Community college team, the only of its kind, takes ‘best performing’ bots at 2023
challenge
By Benjamin Mandile - Reporter - Courtesey of The Chronicle-News
Visit the TSC Robotics page and the event gallery!
With freezing temperatures and sand everywhere, the robot worked its way through an obstacle course; then it did it four more times, on its own.
The 2023 Colorado Space Grant Consortium Robotics Challenge, held annually at Great Sand Dunes National Park in Alamosa, challenges teams to develop autonomous robots and test them in a friendly challenge.
Trinidad State College Robotics developed two robots for the 2023 challenge, completing all five courses at the event, in two divisions.
“The challenge was inspired by testing of the Viking Mars Lander missions of the 1970s,” Greg Boyce, a Trinidad State College spokesman said in a statement. “Hardware from those missions was tested at the Dunes, because the sand there was believed to be the closest thing on earth to what rovers on Mars would face.”
Field Retriever Obstinate Grandpa (F.R.O.G.), a rover with a mechanical-electro magnetized arm, and its counterpart, Frequently Lost Youngster (F.L.Y.), were the only two robots in the competition of 20 colleges and universities to complete all five courses and were judged to be the “best performing” robots of the day.
Developed by TSC Robotics, F.R.O.G. and F.L.Y. are the culmination of a semester of work for the nine-member team consisting mainly of Las Animas County high school students.
Of the nine members, seven attend GOAL Academy, Hoehne High School or are homeschooled.
But the age of the team gives little insight into what it is able to accomplish. “(The advisors’) always been very accepting of high school students,” said Landon Knight, the team captain of TSC Robotics. “To be on the team, you have to take her programming class, and so that’s how she kind of, I guess you could say – weed out – people that aren’t necessarily as responsible.
So that’s definitely one way that she gets good high schoolers. But I don’t know. It’s pretty cool because we did everything. I think this is the best year that we ever had before, and there were schools out there like (Colorado School of) Mines and CSU-Pueblo and Colorado State University was out there, and we beat everyone.”
The nine member team built three robots for the challenge: the large rover, and two copies of F.L.Y., the smaller rover meant to show F.R.O.G.’s ability to retrieve the lost youngster from the depths of the confined sand-filled course.
The bots were redeveloped based on previous years in an effort to remedy past issues, such as wheel-issues. The larger of the two bots was based on the team’s 2016 bot S.A.B.L.E., also known as “Scoop and Bucket Land Explorer.”
“We essentially just built upon the bad things that we had, just the problems we had with last years’,” Knight said. “So, more clearance, things like that.”
Members of the team, which would use 3D-design, 3D-printing, laser cutting, programming, electrical engineering and other fields of science and mathematics to develop the robots, started the project in December 2022 — including design of the external and internal components and finding measurements.

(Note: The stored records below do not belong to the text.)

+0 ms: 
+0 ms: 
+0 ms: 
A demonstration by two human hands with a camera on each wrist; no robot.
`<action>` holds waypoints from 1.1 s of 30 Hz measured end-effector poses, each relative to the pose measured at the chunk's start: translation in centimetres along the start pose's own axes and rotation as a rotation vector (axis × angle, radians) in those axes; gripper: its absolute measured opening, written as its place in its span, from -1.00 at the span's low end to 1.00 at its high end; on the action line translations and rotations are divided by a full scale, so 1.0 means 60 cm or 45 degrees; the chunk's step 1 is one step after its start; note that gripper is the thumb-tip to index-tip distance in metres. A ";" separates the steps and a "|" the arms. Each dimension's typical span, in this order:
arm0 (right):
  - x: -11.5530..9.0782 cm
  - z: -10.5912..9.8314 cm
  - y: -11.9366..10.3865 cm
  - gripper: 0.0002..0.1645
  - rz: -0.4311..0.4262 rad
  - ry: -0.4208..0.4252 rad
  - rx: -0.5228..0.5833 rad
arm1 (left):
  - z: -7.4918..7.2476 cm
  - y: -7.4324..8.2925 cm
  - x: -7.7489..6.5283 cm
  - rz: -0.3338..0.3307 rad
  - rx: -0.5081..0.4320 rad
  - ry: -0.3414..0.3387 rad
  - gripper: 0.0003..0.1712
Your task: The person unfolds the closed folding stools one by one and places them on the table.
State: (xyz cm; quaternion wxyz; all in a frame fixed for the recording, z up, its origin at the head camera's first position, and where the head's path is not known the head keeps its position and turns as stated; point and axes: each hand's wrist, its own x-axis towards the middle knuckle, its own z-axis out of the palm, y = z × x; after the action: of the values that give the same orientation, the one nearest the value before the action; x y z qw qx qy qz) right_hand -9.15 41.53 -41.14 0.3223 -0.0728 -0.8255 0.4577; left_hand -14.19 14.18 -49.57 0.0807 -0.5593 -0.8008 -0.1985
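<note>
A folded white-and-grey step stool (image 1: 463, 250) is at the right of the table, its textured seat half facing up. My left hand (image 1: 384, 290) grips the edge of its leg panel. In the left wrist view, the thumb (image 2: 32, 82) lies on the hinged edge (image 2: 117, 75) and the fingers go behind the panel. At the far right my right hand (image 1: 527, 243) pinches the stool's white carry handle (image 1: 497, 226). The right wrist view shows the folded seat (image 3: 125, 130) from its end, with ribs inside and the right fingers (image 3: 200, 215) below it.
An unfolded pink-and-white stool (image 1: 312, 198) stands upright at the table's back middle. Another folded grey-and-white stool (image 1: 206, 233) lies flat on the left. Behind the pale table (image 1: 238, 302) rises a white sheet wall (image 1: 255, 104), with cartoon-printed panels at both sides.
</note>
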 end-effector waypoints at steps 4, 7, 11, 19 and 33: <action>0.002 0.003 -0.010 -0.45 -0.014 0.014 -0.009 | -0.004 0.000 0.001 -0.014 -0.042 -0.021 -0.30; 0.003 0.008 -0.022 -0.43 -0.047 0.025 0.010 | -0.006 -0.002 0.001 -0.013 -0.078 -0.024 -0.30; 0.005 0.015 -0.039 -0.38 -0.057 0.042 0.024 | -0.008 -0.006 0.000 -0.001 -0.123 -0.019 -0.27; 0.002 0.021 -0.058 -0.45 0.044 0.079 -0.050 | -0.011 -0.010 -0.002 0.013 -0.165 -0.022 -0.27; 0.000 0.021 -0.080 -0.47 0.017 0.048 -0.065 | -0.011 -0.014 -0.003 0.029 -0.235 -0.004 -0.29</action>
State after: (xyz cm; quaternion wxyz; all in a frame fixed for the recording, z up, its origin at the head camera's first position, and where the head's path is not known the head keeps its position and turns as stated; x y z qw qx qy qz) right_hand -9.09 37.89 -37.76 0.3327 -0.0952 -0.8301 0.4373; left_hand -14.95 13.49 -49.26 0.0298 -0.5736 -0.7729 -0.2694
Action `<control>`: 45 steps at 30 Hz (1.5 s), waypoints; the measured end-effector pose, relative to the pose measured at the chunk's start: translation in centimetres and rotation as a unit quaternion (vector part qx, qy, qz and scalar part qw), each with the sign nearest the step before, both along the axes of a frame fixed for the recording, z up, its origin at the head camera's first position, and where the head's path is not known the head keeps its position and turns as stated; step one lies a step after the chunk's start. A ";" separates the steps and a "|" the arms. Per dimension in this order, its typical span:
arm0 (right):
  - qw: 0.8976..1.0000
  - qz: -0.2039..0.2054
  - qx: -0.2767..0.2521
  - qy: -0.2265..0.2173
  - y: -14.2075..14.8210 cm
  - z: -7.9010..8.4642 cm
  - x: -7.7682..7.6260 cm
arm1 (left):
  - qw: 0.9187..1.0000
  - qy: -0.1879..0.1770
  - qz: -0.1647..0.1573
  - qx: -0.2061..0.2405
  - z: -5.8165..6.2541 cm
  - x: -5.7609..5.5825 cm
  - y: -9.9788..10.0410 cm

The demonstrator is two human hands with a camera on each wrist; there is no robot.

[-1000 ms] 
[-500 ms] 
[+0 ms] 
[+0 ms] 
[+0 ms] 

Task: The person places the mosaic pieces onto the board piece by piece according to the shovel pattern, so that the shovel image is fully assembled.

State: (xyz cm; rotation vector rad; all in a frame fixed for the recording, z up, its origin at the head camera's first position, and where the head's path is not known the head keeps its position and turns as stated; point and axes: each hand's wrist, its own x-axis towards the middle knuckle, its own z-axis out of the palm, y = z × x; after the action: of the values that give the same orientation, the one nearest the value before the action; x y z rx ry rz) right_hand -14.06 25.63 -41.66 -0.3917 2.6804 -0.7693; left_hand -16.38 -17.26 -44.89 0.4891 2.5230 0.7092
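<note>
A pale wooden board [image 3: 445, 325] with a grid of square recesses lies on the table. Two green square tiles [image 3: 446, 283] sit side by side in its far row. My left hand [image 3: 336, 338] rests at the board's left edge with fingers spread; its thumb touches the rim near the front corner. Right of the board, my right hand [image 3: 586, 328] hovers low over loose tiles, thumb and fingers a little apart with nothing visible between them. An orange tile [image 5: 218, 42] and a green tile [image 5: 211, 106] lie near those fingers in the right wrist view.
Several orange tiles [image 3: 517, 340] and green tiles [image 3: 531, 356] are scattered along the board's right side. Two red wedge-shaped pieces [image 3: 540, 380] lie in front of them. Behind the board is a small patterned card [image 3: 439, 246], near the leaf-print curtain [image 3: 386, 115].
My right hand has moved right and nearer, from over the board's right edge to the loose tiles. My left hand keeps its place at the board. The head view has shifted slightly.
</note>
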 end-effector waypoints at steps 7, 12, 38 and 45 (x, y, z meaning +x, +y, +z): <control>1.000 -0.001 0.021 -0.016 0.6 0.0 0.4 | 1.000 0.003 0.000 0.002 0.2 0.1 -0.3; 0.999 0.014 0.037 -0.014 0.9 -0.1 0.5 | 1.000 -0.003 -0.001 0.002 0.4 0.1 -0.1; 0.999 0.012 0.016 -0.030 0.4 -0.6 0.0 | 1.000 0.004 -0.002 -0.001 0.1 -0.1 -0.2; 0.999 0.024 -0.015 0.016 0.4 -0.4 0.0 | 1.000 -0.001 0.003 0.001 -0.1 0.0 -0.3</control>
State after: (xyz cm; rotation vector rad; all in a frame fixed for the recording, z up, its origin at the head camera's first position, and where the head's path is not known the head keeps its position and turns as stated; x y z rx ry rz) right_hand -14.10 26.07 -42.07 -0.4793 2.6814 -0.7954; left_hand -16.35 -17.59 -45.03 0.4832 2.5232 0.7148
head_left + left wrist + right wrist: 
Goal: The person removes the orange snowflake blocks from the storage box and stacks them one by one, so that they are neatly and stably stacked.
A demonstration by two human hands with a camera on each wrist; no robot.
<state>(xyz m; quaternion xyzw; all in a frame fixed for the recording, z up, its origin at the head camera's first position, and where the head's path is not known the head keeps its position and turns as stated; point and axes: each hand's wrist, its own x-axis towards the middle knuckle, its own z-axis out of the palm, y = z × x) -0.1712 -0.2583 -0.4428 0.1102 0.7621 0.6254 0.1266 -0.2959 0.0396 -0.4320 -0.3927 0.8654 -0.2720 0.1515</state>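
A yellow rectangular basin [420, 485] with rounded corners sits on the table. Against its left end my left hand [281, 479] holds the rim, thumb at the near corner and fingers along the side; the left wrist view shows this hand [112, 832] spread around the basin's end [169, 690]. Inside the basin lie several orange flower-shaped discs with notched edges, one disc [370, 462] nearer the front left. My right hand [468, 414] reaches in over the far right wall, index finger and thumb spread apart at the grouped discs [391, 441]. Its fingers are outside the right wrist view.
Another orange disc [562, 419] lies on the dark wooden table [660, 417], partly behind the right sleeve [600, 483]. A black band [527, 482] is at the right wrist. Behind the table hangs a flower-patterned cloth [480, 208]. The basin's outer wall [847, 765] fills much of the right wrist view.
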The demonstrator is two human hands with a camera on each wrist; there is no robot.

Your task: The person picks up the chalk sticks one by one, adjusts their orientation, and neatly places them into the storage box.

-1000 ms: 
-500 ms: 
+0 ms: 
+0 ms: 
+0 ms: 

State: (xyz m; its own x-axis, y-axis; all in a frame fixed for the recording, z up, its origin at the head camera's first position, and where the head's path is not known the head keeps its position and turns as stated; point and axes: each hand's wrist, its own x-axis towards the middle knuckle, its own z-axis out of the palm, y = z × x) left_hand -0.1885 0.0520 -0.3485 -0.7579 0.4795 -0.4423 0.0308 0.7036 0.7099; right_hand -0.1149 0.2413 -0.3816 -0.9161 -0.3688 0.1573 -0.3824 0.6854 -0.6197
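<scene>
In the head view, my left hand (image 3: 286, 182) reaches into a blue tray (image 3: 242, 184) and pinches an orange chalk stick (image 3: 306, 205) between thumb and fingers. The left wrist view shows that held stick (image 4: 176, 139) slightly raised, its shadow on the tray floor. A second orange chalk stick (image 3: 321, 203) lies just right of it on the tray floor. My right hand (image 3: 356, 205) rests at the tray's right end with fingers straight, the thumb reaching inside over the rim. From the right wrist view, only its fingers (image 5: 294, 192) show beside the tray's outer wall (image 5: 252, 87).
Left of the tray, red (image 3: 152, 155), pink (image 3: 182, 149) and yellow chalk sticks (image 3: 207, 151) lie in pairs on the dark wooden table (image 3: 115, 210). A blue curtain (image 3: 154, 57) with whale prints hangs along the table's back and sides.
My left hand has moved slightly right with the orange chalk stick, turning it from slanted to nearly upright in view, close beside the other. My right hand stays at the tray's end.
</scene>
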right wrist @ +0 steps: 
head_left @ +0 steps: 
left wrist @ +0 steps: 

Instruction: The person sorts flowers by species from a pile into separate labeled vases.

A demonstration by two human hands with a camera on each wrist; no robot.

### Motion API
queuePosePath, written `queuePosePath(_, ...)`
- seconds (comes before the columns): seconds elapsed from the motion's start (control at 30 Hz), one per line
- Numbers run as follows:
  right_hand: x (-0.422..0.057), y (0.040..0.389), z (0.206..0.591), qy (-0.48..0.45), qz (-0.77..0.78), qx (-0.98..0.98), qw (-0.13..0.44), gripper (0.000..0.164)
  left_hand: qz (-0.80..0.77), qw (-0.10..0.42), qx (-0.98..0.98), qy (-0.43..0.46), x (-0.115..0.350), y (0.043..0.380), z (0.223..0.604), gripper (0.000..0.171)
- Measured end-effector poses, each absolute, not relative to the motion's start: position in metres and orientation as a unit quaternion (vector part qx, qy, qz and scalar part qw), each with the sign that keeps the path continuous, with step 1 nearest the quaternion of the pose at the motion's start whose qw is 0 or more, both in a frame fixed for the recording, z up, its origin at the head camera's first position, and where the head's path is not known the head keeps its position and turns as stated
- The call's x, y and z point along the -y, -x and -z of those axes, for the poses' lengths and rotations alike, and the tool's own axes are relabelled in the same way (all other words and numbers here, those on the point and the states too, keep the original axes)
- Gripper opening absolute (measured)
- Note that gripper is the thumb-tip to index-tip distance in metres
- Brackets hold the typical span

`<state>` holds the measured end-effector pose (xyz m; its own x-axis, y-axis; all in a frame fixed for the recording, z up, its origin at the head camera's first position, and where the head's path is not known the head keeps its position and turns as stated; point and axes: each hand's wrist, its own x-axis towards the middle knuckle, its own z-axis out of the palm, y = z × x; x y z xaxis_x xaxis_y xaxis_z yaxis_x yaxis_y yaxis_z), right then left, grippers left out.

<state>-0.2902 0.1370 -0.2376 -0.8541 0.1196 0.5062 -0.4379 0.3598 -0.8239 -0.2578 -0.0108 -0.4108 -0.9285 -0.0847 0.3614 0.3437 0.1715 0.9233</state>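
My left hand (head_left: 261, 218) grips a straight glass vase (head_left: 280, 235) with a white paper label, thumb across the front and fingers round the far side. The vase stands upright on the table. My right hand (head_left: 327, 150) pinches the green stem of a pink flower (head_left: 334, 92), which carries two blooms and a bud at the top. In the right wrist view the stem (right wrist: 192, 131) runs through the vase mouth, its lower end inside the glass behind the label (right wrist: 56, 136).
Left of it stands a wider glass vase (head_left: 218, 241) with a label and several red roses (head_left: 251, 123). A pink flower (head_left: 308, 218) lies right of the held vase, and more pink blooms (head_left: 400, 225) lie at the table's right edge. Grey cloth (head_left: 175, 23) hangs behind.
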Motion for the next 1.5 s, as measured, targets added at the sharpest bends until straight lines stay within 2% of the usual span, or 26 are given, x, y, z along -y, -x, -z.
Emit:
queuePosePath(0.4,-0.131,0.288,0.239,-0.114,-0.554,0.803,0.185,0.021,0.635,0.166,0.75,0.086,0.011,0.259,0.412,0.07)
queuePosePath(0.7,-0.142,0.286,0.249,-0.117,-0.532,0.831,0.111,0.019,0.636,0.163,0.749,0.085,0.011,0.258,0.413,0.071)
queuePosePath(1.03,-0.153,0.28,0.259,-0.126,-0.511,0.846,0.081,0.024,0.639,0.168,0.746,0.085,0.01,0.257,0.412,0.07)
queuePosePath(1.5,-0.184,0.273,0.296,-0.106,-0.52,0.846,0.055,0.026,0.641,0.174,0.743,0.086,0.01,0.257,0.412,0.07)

“It was a pretty fun experience,” said Caleb Moorefield, a junior at Goal Academy who helped develop F.R.O.G. “There were definitely some better points, and worse points. But overall, I enjoyed all of it and learned a lot.” Moorefield, who has an interest in plumbing, said being on the team has taught him skills that he can take elsewhere, such as teamwork, programming and how to read design documents.
“The reason I participated was mostly to figure out what it was all about,” Moorefield said. “Coming here I didn’t know how to program. I had had some, very little experience or exposure to programming — so I knew a little bit, but hardly any.”
A big benefit for the team is learning to work together and exposure to industry leaders. Students have gone on to work for NASA, SpaceX, Sandia Labs and Lockheed Martin.
Karen Howl, a mechanical advisor for TSC Robotics since 2009, said that through the
program she has seen shy students come out of their
shells and become leaders, and that for some, it’s the first experience they have
working as part of a team.
The team is also advised by Earl Nesbit (electrical), Hayden Alworth (programming) and Cindy Clements (main advisor).
Clements said some of the biggest lessons of the team come down to teamwork and time management. The team has also expanded the size of the bots, growing them over the years, which presented its own learning curve.
“There’s no other program like (it) in Trinidad, and that’s for sure,” Clements said. “I mean especially for hands-on engineering projects. It also gives them hands-on experience so they’re more attractive to universities and scholarship programs.”
The team also attended the COSGC’s Symposium this year, where they presented on their research conducted this semester. The team saw its first research paper accepted in 2011, and since then it has won the People’s Choice Award nine times and won the session award for the paper, presentation five times, and in 2023, Trini9dad State Robotics won the coveted GRAND PRIZE award!